The title of my unwritten children’s book is “There is a special place.” I write unwritten, not to be confused with unpublished, because at this stage it is still just an idea I have. It is an idea plus 4 lines plus an earmarked illustrator.
The thought came to me on the treadmill at my neighbourhood gym. As I tried to motivate myself to run the 5km goal I had set for myself in my mind and on the machine, I had to somehow switch off from what lay ahead. Literally in my line of vision were 3 television screens and a not so clean window showing a brick wall and a web covered air conditioning unit. Each screen was broadcasting a different channel – be it morning or breakfast show – the stories were dismal. Those who know me very well, know that digesting bad news first thing in the morning, leaves me with a bitter taste for the rest of the day. And so, that is how this scene, set against the backdrop of a world-wide pandemic and an international border closure, led me to my special place.

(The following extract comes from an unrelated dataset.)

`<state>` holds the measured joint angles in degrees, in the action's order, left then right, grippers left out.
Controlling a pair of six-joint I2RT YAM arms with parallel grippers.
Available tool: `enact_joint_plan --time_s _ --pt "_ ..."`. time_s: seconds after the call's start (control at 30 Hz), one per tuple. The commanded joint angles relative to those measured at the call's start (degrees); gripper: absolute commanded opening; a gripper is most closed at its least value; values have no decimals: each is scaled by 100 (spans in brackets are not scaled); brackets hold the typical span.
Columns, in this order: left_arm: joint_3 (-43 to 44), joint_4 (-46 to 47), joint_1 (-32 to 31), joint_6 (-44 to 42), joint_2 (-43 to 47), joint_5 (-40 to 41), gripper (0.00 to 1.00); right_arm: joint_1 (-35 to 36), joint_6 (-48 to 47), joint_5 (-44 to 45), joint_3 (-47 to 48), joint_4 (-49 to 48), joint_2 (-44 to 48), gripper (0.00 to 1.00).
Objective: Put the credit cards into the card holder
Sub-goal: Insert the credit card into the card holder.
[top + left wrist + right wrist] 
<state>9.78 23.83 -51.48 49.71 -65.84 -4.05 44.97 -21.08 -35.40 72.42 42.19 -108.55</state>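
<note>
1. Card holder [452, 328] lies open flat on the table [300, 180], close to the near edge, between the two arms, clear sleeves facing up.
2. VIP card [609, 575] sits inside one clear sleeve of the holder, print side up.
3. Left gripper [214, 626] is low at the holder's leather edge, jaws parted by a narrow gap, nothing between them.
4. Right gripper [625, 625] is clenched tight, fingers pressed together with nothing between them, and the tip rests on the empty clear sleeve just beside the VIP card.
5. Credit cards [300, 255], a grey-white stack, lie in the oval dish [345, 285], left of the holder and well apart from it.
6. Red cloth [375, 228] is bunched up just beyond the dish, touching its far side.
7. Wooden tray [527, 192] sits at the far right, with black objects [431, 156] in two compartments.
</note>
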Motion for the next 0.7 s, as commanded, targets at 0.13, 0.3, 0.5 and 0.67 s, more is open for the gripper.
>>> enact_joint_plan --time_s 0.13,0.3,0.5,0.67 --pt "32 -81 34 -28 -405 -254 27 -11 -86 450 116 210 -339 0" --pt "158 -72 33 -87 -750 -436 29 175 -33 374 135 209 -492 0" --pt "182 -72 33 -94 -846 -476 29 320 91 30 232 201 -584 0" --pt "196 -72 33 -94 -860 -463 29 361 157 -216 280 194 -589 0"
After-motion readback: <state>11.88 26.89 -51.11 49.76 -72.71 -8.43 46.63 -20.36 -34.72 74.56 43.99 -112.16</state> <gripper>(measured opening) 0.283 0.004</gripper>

I suppose what I created was a version of Zwift or some other virtual application but inside my head. I ran to a place I love, to a place that I know intimately and where I feel safe (despite being one of the crime capitals of the world). I ran past the lighthouse and past the trees that have withstood the wild winds but still stand and reach for the light. Past the sign announcing a new suburb where you get your first view of the mountains, my heart expanding like it does every time I witness their majestic beauty (and unrelated to my running). I ran past the beaches, 1, 2, 3, 4 and more and I felt the breeze and the salt sundried into my skin. I smelled the seaweed permeating sea air which like the smell of the dustbins there, is unreplicated anywhere else I have ever visited. I heard the seagulls and the friendly “Mornings” greetings. I ran past familiar faces that were old and past memories and my history. Somehow, I seemed to see my special place how it is and how it was, simultaneously.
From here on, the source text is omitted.